I will probably never get an abortion. My likelihood of getting pregnant is as low as any fertile woman's can be, I wager, given that I don't date men and I'm probably not more likely to get raped than any other woman. But anyone on my Facebook feed knows full well that I am vocally pro-choice. It’s part of recognizing and being grateful for my privilege. I don’t have to worry a whole lot about getting pregnant at a time when I’m not in a position to raise a child. I don’t have to worry about getting pregnant because my partner raped me. Lots of women do. And it would be horrifically ungrateful of me to benefit from these privileges and then be like, “Well, sorry, ladies. Not my problem.”
And here I am again, with a framework to explain the way my brain organizes these ideas. Basically the idea is that the areas in orange are the negative feelings we tend to associate with our position in life, while the ideas in the neutral grey-brown colour are ones of basic contentedness. The one that I try to concern myself with is the blue box, where deep gratitude is. By identifying the way I’m feeling, I can look at this chart and figure out if I need to “up” my positive outlook or my humility to get back into the deep gratitude space.
I also wanted to mention that I am aware that there are feelings here that are left out. One that is fairly obvious, I think, is guilt. By this framework, guilt can come from the same place as deep gratitude, which is the feeling of “I didn’t earn this” but also the feeling that there are a lot of good things in your life.
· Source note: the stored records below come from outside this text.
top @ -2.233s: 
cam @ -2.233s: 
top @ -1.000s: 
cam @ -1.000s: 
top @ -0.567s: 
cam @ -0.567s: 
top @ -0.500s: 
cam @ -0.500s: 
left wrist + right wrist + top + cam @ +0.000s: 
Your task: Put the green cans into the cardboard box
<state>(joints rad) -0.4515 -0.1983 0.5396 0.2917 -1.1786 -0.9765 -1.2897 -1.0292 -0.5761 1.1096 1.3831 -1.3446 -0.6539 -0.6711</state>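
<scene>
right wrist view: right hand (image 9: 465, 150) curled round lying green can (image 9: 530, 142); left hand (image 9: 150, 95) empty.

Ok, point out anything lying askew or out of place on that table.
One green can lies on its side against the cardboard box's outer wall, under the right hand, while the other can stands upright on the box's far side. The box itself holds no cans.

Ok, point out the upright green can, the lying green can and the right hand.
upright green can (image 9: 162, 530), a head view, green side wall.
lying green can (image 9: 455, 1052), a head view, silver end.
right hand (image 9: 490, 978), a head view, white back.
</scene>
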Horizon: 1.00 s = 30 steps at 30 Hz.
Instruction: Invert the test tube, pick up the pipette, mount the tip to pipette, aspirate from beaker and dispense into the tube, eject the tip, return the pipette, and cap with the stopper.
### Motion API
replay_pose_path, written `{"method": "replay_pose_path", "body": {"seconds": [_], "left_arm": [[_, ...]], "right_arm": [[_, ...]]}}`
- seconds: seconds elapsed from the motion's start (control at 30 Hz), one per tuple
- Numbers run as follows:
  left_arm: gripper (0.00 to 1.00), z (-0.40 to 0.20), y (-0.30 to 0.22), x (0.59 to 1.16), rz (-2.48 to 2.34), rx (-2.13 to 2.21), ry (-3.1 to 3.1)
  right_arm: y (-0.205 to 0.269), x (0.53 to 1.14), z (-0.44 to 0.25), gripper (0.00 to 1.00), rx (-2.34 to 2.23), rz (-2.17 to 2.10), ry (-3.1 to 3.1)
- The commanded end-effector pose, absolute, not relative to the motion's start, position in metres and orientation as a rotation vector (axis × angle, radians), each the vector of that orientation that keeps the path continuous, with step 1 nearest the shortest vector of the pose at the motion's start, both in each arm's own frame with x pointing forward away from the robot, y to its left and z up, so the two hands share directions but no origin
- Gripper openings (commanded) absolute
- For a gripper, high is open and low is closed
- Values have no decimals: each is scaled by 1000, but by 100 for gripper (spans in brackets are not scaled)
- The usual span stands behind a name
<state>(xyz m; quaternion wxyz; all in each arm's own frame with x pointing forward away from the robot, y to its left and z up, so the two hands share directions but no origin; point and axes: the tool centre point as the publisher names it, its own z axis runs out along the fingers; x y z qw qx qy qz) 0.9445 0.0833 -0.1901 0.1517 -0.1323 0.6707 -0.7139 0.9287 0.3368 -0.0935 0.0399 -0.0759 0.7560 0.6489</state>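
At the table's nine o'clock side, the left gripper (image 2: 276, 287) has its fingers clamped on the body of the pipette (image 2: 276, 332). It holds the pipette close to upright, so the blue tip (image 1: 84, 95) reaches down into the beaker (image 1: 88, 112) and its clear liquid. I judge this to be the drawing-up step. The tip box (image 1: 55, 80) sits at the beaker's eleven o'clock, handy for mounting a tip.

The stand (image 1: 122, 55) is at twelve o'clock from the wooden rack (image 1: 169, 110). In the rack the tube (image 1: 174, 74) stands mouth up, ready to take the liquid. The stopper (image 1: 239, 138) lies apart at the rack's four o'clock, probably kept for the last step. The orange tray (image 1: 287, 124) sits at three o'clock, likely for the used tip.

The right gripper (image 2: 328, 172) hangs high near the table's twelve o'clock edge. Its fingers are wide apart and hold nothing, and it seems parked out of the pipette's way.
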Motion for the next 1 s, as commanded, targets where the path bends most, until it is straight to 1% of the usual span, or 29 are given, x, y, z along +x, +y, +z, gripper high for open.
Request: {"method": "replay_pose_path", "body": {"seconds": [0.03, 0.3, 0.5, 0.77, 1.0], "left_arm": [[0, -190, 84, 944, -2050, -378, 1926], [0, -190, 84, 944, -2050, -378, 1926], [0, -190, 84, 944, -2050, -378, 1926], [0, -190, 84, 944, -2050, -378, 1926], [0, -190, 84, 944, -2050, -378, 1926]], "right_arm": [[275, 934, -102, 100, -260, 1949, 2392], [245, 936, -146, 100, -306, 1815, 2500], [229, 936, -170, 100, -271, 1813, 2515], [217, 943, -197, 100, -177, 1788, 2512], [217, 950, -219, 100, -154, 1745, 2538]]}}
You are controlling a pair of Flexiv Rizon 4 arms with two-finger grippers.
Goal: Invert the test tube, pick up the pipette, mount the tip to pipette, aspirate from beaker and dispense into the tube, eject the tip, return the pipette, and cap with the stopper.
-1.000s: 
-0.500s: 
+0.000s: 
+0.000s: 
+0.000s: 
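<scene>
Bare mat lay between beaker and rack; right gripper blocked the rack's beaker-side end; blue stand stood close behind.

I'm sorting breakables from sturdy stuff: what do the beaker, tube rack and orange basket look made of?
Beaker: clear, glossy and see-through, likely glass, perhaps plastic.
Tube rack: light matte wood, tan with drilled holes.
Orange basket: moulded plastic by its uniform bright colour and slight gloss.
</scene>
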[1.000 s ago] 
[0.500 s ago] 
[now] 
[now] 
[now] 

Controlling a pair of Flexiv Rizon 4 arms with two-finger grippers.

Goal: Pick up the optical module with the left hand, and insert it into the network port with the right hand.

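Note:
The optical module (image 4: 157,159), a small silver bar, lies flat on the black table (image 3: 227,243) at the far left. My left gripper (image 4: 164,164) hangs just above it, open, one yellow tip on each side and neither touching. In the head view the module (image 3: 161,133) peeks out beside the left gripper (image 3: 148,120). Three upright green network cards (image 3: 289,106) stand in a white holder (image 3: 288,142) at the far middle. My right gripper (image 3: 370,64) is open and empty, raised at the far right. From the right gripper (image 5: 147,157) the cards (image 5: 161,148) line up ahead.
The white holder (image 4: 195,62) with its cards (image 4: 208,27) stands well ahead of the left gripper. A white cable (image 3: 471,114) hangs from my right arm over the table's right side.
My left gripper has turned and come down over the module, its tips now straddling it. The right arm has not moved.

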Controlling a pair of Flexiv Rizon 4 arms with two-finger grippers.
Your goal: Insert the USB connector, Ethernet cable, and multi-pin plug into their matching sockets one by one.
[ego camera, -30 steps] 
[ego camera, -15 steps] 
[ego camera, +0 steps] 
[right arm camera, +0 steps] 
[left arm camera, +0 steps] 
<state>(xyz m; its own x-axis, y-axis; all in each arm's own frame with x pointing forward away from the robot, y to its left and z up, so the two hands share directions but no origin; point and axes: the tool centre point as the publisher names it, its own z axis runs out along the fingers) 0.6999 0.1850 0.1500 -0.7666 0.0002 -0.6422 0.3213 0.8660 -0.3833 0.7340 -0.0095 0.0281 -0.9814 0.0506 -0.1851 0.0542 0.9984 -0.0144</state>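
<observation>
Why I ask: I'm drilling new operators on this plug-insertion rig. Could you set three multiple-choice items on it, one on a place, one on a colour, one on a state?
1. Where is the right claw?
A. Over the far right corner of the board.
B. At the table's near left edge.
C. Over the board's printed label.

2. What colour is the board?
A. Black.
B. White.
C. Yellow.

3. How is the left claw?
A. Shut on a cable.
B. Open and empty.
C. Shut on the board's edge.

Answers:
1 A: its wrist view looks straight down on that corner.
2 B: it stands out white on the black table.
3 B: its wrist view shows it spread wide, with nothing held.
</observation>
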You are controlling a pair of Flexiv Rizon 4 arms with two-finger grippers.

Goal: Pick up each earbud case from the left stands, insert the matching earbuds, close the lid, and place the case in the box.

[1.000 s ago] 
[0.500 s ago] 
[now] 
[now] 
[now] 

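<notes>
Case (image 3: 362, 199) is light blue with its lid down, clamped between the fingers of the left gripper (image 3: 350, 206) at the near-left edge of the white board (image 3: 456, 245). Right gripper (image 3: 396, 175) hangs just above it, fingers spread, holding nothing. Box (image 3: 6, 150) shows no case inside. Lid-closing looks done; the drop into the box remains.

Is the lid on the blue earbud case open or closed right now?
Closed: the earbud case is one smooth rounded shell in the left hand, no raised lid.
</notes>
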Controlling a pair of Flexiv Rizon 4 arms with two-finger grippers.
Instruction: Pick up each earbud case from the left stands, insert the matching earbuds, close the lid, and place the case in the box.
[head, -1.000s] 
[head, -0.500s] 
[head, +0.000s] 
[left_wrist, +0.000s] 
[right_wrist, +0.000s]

I think that comes down to a question of self-worth and empowerment, which could (if not super strong) suggest that since you didn’t earn the goodness, you don’t deserve it and you need to feel bad that you have it. The reason I don’t include it in the framework is that is presupposes that humans are unworthy to begin with and have to work to earn love, respect, etc., and that’s not something I subscribe to. (Check out my Illusion of Independence post for a more detailed outline of the system I’d rather support.) Much more productive, to me, is doing away with guilt, replacing it with gratitude, and acting in such a way that encourages the same kinds of good things to be accessible for everyone.
At the end of the day, everyone decides what they’re grateful for and what they’re not. But the truth is that my idea of gratitude now is not what it was a few years ago, and I feel I have a better understanding of gratitude now that it's everywhere in my life. Living with deeper gratitude has meant not wanting all the time, simply seeing situations that need to be dealt with, and for me, that comes with a lot of peace and happiness. Does it mean that my gratitude is unshakeable? Of course not. It's a process. But with experience and patience, it has become stronger.
And, really, when you have everything you need, it's hard not to be grateful.